Les trois voyageurs se hâtèrent de suivre le vieil homme qui referma la porte derrière eux. Des poutres en plus de la serrure servaient à bloquer la porte. Sinas et Méryl se proposèrent d'aider le vieillard à placer les poutres sans bruit, pour ne pas que le monstre, s'il s'était réveillé, entende leur présence.
Elkis lui, regardait la salle : une vingtaine de tables rondes parsemaient la pièce dont une dizaine était fracassées et la plupart des chaises étaient retournées et pliées en deux. Les tableaux aux murs avaient été arrachés et s'étalaient par terre avec des assiettes et des chopes brisés. Des couverts inondaient la pièce. Seul le bar au fond était en état. L'elfe et l'homme s'aperçurent à leur tour du désordre de la salle et regardèrent d'un même geste vif le vieillard qui traversait la pièce en balayant les objets sur son passage avec sa longue canne blanche. Ils le suivirent délicatement en essayant de ne pas se prendre le pied sur un objet pointu. L'aubergiste les conduisit hors de la pièce, dans un couloir sombre, qui menait à une porte délabrée. Il poussa la porte de sa canne et descendirent l'un derrière l'autre un escalier étroit en colimasson, de pierre brute creusée par le temps, qui menait à une petite cave humide et sale. Deux lampes éclairaient très légèrement la pièce. Des barils de vin et de bière en grand nombres était placés sur le sol frais, de long en large, et une odeur de nourriture avariée dominait les lieux. En effet, dans un coin de l'auberge, un grand vide-ordures en bois pétrie était rempli de déchets de nourriture gaspillée et de tout autre détritus imaginable dans une boîte-à-ordures. Au dessus des barils de vin se tenait une étagère où s'alignait un stock de chopes, d'assiettes, et de couverts en bois rangés perpendiculairement. Ils marchèrent encore jusqu'à un tournant. Ils y découvrirent un petit empiècement carrée, beaucoup plus petit que la salle des stocks, froide, vide et poussiéreuse.

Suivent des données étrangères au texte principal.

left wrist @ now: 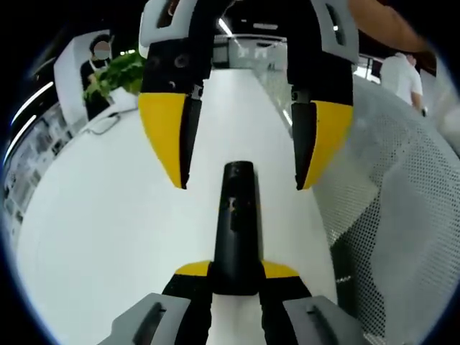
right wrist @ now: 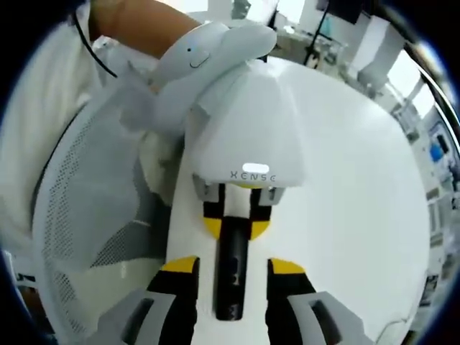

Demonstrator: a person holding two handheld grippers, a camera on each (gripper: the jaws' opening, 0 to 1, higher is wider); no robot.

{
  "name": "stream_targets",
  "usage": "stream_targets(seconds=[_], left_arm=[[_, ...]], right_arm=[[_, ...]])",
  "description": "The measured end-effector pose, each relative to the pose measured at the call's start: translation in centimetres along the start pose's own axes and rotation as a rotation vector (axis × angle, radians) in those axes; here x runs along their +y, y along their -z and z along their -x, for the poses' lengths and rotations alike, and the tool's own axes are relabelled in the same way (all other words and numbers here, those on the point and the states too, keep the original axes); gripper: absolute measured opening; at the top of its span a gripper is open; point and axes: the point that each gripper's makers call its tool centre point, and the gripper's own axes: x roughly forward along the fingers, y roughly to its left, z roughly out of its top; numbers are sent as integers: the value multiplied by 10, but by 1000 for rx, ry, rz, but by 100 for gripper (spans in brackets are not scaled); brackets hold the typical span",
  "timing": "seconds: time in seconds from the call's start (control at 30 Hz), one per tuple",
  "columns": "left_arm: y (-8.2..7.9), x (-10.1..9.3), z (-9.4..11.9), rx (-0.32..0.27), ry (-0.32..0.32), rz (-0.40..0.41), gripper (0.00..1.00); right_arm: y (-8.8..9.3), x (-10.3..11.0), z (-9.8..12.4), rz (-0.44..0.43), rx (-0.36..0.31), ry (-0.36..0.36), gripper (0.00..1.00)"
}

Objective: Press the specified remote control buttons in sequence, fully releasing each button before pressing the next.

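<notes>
Two grippers flank black remote [left wrist: 236, 230], mesh chair [left wrist: 402, 215] beside — plant [left wrist: 118, 75] behind

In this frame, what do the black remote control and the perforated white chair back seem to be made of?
The slim black remote control looks like smooth moulded plastic with a slight sheen; highlights run along its body. The perforated white chair back appears to be a mesh, fabric or plastic, judging by its regular small holes and matte look; which one is unclear.
</notes>
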Motion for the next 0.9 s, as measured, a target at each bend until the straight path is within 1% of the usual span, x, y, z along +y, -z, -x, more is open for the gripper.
stream_targets(seconds=[0.2, 0.6, 0.9], left_arm=[[0, 0, 0, 2, 0, 1, 24], [-1, 0, 1, 5, 0, 1, 24], [-1, 0, 1, 5, -1, 3, 24]], right_arm=[[9, 0, 3, -13, 8, 0, 34], [20, -2, 7, -37, 5, 1, 36], [35, 2, 6, -66, 13, -8, 37]])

Une petite fenêtre à barreaux laissait entrer les rayons de lune qui éclairait faiblement la pièce sombre. Un homme était assis adossé au mur, assoupi, les vêtements sales et dégoûtants.

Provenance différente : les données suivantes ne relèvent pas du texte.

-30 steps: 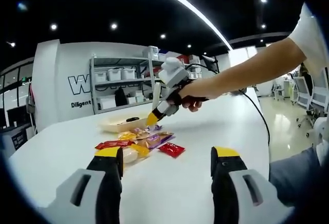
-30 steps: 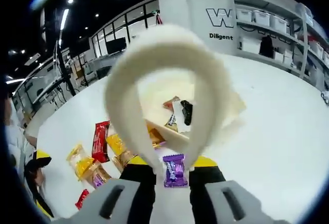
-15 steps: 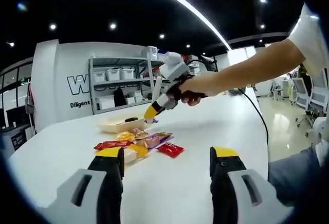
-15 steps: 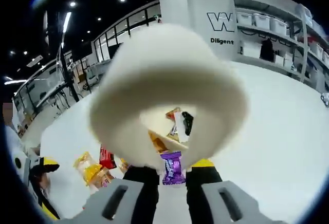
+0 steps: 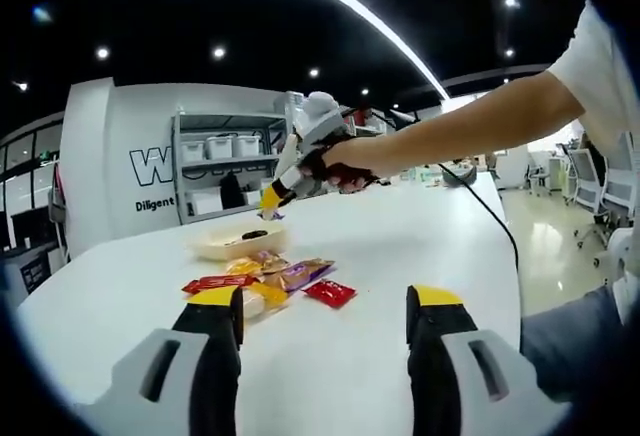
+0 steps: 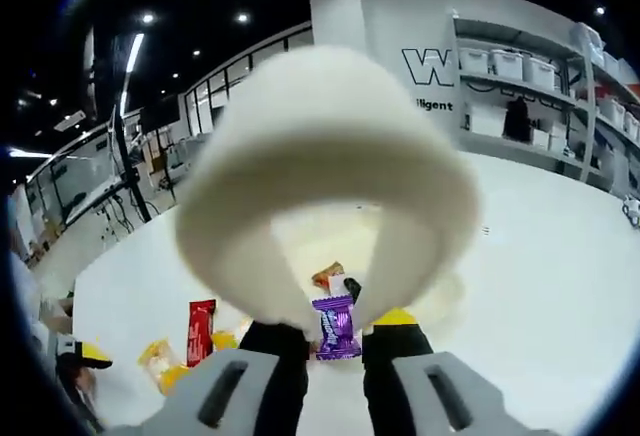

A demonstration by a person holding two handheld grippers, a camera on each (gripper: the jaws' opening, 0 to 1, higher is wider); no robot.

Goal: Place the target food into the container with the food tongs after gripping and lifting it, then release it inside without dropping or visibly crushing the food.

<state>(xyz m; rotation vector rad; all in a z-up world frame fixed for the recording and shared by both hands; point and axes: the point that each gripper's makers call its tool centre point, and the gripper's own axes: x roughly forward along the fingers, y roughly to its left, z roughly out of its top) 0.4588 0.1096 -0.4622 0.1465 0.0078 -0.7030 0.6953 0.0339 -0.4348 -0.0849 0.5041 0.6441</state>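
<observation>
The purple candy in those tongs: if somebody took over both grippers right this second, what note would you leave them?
Right gripper: shut on cream tongs, which pinch the purple candy above the table.
Left gripper: open, holding nothing, low over the table.
Container: shallow cream dish beyond the pile of wrapped snacks; a few pieces lie in it.
Done: candy gripped and lifted.
Left: carry it over the dish, lower it, open the tongs gently inside. It looks uncrushed so far, so avoid squeezing harder.
</observation>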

Il portait un court manteau ouvert à capuche marron claire, une chemisette grise avec trois boutons ouverts au col qui laissait voir sur sa poitrine blanche un cordon noir qui joignait une amulette métallique plate : une pyramide accrochée à deux cercles, un pantalon serré noir et déchiré par endroit et des bottes en cuir marron foncé. Son visage était à moitié cachée par sa cagoule, mais on apercevait une légère barbe brune naissante, de fines lèvres souillées et une cicatrice rougeâtre et brillante sur la joue droite.

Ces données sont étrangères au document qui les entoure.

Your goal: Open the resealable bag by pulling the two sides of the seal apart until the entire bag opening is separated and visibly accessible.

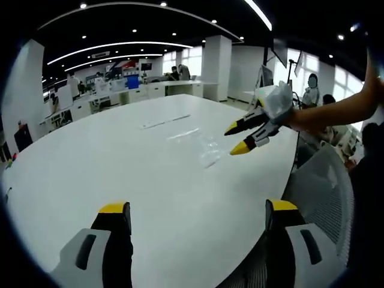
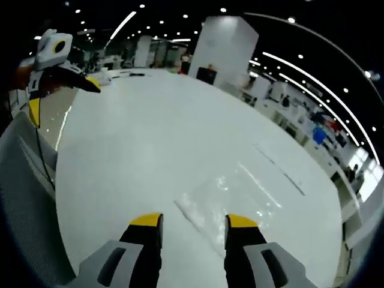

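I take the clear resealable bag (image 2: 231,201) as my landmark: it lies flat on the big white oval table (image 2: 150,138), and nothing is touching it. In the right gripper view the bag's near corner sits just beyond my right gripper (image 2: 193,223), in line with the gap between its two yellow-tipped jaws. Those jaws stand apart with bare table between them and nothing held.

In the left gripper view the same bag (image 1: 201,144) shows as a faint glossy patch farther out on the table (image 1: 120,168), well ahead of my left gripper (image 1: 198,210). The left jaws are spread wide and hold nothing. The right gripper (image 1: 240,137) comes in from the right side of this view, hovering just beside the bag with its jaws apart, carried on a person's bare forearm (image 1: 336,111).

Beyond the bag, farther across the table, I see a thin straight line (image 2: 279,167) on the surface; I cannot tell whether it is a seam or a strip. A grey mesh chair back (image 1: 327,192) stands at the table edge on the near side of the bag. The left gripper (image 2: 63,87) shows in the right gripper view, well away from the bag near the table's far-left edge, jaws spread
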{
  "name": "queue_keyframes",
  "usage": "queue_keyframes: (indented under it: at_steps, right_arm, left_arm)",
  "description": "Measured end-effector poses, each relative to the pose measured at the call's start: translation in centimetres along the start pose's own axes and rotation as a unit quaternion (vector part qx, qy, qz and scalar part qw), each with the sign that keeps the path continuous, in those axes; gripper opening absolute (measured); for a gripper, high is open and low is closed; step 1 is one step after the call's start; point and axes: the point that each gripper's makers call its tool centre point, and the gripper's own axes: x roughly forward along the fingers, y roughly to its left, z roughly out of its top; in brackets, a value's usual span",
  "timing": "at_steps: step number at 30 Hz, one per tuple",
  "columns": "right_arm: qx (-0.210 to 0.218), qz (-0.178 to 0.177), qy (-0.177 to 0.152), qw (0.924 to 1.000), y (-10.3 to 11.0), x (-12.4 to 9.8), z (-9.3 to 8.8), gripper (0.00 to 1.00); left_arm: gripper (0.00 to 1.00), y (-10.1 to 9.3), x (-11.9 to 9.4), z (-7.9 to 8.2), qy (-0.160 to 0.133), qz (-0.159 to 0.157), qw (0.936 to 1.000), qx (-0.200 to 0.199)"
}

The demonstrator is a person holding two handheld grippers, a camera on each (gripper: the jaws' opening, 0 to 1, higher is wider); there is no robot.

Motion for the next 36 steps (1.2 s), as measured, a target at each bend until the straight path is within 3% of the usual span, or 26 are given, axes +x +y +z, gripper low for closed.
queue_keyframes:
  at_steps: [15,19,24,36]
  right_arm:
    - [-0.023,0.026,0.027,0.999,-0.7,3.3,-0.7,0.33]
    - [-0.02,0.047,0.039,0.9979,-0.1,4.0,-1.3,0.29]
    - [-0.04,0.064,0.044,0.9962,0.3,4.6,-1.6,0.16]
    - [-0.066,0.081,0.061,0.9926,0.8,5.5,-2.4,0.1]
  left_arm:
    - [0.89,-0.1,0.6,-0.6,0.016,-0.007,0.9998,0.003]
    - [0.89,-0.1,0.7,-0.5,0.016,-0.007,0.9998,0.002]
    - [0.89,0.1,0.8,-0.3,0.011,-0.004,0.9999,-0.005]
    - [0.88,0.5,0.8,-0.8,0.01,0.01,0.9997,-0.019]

-Qu'est ce que cela veut dire? demanda Elkis au vieil homme.
Le vieillard le regarda, puis s'avança vers l'endormi et dit à haute voix :
-Réveilles toi, nous avons de la visite.
L'homme ouvrit les yeux et les leva vers les trois compagnons.
Ps. La photo n'a rien à voir avec la pièce du récit, mais pas trouvé mieux.Pss. La suite a déjà était écrite, et elle est longue, mais il n'y a plus de raisons de la mettre sur ce blog.